An unaltered copy of every line below is the expected output.

==========

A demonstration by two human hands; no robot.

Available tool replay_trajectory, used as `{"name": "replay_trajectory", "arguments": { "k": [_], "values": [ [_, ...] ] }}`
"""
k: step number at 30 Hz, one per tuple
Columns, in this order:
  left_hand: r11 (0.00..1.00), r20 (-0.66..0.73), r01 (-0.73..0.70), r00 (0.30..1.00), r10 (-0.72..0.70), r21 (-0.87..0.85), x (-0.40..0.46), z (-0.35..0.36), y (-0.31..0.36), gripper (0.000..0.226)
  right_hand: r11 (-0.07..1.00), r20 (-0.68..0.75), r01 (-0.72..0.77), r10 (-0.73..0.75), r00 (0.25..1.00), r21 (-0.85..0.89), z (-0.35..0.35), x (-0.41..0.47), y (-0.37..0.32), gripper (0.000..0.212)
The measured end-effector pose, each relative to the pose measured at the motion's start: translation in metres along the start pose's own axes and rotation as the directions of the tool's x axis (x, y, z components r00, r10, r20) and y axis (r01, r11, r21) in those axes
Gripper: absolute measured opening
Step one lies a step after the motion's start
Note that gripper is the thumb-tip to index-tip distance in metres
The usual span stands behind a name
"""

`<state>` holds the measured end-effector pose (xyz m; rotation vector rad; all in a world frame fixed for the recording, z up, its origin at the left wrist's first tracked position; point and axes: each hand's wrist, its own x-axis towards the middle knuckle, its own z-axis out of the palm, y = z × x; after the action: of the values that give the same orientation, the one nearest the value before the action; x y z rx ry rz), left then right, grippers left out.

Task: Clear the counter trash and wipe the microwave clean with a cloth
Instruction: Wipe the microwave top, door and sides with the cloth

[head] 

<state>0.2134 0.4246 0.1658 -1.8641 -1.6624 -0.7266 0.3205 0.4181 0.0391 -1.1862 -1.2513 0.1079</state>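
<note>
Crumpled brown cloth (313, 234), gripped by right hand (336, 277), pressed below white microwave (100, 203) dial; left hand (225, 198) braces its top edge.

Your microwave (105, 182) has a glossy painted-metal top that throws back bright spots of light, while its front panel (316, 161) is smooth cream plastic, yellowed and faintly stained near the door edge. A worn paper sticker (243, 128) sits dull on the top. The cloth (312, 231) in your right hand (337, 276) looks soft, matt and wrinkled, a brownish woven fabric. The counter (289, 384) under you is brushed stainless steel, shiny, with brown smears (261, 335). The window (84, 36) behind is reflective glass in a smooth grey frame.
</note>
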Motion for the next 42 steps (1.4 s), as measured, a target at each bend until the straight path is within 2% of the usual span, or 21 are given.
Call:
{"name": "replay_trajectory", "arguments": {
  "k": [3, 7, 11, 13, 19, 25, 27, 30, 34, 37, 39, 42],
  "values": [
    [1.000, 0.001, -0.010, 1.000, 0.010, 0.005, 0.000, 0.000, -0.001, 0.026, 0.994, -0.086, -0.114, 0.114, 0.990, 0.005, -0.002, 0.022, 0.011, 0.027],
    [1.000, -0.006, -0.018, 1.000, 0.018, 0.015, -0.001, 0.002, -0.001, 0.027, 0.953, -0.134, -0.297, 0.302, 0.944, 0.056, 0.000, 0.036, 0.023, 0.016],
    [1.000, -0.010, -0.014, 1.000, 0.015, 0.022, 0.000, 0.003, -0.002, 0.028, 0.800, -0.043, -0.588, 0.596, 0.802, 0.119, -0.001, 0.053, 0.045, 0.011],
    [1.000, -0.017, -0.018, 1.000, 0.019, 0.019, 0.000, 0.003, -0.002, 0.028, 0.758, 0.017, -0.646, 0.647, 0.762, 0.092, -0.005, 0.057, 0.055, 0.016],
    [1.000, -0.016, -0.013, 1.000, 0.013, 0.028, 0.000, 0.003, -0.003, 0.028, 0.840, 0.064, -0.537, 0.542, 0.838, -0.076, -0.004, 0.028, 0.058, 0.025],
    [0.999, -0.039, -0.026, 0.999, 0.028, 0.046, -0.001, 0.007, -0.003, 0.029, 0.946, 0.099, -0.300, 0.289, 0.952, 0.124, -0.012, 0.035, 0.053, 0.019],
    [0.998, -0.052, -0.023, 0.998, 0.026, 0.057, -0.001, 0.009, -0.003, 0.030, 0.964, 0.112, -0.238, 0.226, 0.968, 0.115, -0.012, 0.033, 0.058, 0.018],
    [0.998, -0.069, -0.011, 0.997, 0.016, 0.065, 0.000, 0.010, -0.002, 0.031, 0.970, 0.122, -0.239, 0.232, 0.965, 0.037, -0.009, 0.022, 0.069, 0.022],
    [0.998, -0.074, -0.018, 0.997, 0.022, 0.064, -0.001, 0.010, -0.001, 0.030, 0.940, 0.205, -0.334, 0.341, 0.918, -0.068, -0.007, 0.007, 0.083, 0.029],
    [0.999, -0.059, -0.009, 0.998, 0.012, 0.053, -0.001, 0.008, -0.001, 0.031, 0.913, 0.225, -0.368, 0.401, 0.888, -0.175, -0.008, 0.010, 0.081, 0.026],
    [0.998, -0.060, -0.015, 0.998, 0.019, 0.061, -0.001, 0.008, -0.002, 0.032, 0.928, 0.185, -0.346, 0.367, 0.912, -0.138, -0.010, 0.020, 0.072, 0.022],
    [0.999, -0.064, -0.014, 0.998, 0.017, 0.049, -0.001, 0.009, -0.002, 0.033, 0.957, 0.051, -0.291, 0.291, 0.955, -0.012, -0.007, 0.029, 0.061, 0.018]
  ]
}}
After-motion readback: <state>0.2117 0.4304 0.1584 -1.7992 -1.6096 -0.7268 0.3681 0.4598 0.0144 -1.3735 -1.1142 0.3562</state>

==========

• **EXERCISE SOLUTION**:
A demonstration by two human hands; no robot.

Available tool replay_trajectory, used as `{"name": "replay_trajectory", "arguments": { "k": [_], "values": [ [_, ...] ] }}`
"""
k: step number at 30 Hz, one per tuple
Columns, in this order:
  left_hand: r11 (0.00..1.00), r20 (-0.66..0.73), r01 (-0.73..0.70), r00 (0.30..1.00), r10 (-0.72..0.70), r21 (-0.87..0.85), x (-0.40..0.46), z (-0.35..0.36), y (-0.31..0.36), gripper (0.000..0.226)
  right_hand: r11 (-0.07..1.00), r20 (-0.68..0.75), r01 (-0.72..0.77), r10 (-0.73..0.75), r00 (0.25..1.00), r21 (-0.85..0.89), z (-0.35..0.35), x (-0.41..0.47), y (-0.37..0.32), gripper (0.000..0.212)
The measured end-effector pose, each relative to the pose measured at the motion's start: translation in metres along the start pose's own axes and rotation as the directions of the tool's x axis (x, y, z components r00, r10, r20) and y axis (r01, r11, r21) in those axes
Gripper: absolute measured opening
Step one lies a step after the motion's start
Note that gripper is the thumb-tip to index-tip distance in metres
The usual span stands behind a name
"""

`<state>` holds the measured end-effector pose (xyz m; rotation vector rad; all in a world frame fixed for the recording, z up, its origin at the left wrist's first tracked position; point and axes: each hand's wrist, its own x-axis towards the middle knuckle, its own z-axis out of the palm, y = z × x; after the action: of the values that give the same orientation, the one nearest the value before the action; x y z rx ry rz), left then right, grippers left out.

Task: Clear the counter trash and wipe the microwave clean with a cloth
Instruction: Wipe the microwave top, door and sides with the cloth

[head] 

<state>0.2134 0.4246 0.1658 -1.8641 -1.6624 -0.7266 0.3205 0.4181 0.0391 -1.1862 -1.2513 0.1079</state>
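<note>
Crumpled brown cloth (313, 234), gripped by right hand (336, 277), pressed below white microwave (100, 203) dial; left hand (225, 198) braces its top edge.

Your microwave (105, 182) has a glossy painted-metal top that throws back bright spots of light, while its front panel (316, 161) is smooth cream plastic, yellowed and faintly stained near the door edge. A worn paper sticker (243, 128) sits dull on the top. The cloth (312, 231) in your right hand (337, 276) looks soft, matt and wrinkled, a brownish woven fabric. The counter (289, 384) under you is brushed stainless steel, shiny, with brown smears (261, 335). The window (84, 36) behind is reflective glass in a smooth grey frame.
</note>
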Motion for the next 42 steps (1.4 s), as measured, a target at each bend until the straight path is within 2% of the usual span, or 21 are given.
Call:
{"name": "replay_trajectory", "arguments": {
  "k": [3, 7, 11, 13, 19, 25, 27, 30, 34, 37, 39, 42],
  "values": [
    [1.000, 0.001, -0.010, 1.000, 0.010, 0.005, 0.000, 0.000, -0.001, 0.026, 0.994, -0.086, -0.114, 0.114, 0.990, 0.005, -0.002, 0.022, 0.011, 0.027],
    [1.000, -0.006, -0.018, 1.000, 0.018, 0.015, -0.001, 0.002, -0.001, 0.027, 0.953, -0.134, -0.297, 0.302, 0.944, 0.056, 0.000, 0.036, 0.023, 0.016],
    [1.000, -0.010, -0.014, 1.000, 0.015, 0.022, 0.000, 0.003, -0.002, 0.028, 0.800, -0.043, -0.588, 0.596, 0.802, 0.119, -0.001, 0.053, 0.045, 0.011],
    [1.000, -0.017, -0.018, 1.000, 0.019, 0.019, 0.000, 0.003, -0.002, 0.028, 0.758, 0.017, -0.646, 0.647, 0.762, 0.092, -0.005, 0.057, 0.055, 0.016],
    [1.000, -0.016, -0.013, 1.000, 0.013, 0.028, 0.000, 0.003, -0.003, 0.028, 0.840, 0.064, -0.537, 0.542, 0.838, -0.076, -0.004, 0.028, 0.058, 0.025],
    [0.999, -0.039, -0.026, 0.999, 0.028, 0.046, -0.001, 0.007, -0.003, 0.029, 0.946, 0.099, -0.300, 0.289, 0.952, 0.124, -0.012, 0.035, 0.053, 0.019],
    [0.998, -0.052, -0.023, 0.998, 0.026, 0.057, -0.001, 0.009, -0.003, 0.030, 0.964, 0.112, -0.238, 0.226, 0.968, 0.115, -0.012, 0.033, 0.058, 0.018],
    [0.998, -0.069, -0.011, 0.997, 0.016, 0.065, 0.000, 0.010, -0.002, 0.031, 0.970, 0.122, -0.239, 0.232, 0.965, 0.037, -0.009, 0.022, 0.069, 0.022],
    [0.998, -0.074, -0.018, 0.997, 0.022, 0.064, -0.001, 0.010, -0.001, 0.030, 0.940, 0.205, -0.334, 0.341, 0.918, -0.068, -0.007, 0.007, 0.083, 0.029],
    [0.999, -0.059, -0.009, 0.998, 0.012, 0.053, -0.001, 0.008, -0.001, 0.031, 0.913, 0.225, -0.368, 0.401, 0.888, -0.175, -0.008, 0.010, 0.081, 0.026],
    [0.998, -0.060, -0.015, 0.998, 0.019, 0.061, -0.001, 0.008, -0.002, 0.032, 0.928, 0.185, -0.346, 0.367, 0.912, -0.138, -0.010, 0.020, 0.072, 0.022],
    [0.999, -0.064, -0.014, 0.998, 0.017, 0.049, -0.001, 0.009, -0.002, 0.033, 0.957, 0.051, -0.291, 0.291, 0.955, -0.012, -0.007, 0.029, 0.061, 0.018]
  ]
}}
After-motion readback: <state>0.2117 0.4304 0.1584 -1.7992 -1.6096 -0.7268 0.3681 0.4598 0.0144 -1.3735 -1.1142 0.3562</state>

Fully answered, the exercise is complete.